[What the task asks]:
Check every line of the data for the word "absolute", and copy those that have it.

[Information]:
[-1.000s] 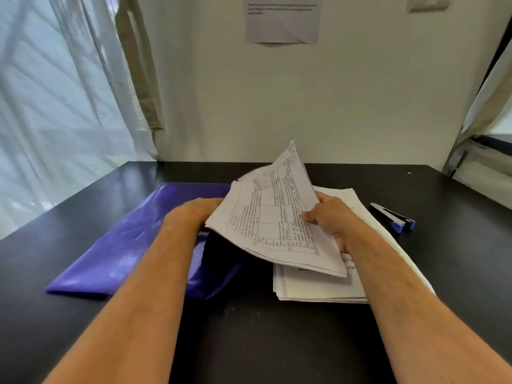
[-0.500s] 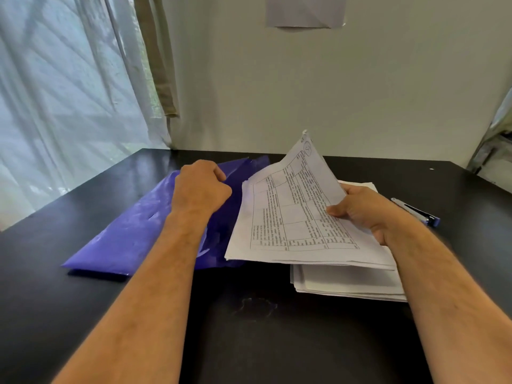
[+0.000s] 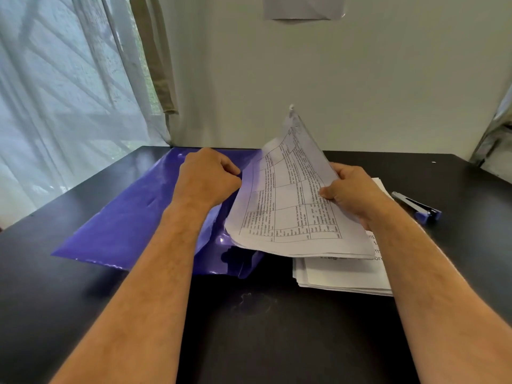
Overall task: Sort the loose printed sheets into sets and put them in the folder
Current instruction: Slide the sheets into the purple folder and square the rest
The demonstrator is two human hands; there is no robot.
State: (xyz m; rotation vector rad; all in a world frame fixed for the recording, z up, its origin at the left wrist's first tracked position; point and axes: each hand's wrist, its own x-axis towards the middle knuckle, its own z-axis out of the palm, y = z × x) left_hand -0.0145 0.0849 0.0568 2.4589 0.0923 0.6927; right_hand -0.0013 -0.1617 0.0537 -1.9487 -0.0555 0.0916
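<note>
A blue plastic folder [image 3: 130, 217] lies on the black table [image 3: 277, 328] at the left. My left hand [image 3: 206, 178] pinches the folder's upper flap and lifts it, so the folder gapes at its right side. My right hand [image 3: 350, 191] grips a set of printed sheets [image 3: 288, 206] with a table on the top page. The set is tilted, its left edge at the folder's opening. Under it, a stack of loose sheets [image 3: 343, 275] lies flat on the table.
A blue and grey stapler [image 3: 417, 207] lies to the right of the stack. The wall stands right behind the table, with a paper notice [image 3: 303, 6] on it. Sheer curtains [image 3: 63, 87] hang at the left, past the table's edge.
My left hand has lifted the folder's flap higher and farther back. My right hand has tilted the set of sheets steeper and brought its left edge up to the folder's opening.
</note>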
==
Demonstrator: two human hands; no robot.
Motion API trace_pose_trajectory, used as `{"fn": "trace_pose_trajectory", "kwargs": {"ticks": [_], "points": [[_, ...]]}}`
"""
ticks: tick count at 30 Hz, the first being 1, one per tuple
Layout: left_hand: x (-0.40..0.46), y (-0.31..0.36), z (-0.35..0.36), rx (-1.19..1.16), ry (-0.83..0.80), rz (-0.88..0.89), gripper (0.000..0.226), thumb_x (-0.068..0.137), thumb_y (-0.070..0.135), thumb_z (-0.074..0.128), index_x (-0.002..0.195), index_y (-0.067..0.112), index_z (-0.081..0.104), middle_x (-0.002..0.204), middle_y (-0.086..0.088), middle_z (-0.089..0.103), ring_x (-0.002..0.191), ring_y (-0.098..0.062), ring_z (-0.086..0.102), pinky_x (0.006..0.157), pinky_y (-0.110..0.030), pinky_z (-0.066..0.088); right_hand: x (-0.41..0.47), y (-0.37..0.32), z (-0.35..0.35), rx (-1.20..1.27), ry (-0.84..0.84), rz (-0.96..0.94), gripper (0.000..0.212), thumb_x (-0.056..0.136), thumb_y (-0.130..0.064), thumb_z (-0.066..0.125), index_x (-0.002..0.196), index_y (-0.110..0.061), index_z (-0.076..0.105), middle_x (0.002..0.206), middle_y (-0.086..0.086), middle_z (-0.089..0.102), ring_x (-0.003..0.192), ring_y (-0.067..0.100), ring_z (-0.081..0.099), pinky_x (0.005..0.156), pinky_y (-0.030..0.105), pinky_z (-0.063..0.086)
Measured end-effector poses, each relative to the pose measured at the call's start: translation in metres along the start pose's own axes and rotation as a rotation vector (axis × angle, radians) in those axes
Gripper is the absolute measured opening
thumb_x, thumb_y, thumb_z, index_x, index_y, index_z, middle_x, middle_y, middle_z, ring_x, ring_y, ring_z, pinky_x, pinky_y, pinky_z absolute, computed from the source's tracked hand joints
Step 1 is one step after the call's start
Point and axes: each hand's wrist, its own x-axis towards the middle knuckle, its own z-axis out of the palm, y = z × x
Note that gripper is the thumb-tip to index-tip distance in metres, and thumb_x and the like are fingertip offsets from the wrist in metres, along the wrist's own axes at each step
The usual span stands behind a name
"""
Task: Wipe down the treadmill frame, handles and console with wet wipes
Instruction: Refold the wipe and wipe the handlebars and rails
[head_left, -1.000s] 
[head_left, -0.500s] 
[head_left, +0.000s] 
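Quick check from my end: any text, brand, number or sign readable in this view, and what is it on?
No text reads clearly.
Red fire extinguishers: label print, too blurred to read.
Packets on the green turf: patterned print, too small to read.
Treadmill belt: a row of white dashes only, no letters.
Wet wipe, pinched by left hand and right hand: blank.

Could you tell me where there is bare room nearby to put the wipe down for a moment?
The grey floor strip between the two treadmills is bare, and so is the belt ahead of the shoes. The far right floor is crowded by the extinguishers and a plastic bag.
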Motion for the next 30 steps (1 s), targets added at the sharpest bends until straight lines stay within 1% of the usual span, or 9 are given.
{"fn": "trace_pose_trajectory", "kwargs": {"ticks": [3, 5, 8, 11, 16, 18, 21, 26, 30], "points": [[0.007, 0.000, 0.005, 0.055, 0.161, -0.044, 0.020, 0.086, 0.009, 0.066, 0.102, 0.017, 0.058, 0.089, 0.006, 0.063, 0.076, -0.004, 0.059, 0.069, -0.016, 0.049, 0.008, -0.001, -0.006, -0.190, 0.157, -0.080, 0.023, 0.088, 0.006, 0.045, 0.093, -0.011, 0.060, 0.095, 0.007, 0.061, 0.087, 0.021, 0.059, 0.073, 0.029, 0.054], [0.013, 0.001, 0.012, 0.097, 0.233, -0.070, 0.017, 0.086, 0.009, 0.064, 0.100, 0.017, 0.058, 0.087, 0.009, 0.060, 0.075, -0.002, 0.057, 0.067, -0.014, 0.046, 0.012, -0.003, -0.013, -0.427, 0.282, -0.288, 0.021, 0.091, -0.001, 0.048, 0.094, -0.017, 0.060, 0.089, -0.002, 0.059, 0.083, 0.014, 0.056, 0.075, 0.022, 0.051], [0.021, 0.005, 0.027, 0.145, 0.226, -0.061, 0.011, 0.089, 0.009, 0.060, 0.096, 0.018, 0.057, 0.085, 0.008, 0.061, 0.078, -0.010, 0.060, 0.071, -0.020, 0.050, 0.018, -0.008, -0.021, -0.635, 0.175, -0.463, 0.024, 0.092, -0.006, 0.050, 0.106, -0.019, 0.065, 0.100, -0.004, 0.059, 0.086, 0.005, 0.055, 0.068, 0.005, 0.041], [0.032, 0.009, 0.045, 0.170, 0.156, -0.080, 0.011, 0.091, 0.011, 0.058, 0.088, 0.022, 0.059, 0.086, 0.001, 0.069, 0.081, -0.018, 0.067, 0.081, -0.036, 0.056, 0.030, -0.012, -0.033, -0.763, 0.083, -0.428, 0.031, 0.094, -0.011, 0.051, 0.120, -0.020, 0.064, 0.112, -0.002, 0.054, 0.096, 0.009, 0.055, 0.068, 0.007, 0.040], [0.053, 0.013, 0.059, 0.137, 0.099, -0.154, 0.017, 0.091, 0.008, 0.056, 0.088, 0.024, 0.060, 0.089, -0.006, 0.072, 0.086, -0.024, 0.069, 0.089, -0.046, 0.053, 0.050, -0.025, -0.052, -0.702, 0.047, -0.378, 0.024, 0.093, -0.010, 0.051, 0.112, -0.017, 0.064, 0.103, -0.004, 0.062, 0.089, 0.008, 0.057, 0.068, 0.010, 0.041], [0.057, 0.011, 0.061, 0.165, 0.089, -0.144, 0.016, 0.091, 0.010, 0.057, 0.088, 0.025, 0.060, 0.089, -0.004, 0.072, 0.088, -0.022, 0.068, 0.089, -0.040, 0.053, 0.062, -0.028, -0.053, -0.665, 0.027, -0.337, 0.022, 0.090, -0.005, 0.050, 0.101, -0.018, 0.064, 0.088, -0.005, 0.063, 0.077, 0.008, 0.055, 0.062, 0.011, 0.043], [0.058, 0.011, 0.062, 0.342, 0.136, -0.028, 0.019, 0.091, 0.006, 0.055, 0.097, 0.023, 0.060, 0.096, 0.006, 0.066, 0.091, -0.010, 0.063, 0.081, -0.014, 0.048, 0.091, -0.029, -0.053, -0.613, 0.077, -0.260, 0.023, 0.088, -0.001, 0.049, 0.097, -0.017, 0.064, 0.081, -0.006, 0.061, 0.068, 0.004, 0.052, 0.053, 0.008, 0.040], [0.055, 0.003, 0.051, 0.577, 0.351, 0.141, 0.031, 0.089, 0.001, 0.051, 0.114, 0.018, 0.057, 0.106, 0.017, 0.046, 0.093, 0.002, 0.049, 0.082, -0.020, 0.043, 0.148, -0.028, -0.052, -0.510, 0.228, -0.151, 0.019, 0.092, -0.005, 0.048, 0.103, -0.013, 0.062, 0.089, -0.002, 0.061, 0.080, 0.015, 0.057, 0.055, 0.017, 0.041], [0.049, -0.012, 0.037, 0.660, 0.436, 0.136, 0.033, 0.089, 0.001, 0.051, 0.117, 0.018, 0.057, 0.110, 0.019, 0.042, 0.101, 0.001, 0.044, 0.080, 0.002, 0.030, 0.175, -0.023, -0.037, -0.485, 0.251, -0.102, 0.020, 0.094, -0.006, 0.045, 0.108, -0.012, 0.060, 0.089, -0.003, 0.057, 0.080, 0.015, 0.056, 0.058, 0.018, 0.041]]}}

[Solution for this problem]:
Gripper is the absolute measured opening
thumb_x, thumb_y, thumb_z, index_x, index_y, index_z, middle_x, middle_y, middle_z, ring_x, ring_y, ring_z, pinky_x, pinky_y, pinky_z absolute, computed from the source's tracked hand joints

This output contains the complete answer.